Exercise prompt:
Each line of the material must be reproduced exactly; pictures stay out.

Recorded data:
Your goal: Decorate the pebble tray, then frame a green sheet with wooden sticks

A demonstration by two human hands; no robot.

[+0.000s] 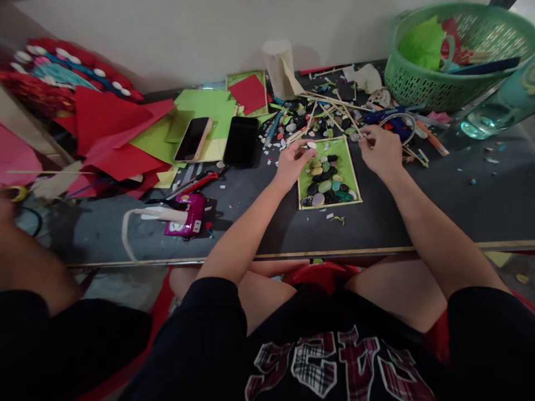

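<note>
While the left hand (pixel 292 164) pinches an oval white pebble (pixel 311 145) at the far left corner of the stick-edged green panel (pixel 343 161), the right hand (pixel 383 153) bunches its fingers beside the far right one (around anything, I cannot tell). Smooth stones (pixel 325 186) crowd the panel, lengthwise back from the table's (pixel 236 200) front edge.

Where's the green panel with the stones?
In the head view, the green panel lies right of centre on the dark table, between the left hand and right hand.
</note>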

Solution for this problem:
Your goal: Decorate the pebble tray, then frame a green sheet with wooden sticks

A demonstration by two human hands; no robot.

[+0.000s] 

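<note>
While the left hand (pixel 292 164) pinches an oval white pebble (pixel 311 145) at the far left corner of the stick-edged green panel (pixel 343 161), the right hand (pixel 383 153) bunches its fingers beside the far right one (around anything, I cannot tell). Smooth stones (pixel 325 186) crowd the panel, lengthwise back from the table's (pixel 236 200) front edge.

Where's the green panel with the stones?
In the head view, the green panel lies right of centre on the dark table, between the left hand and right hand.
</note>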

Nothing more is needed for this exercise.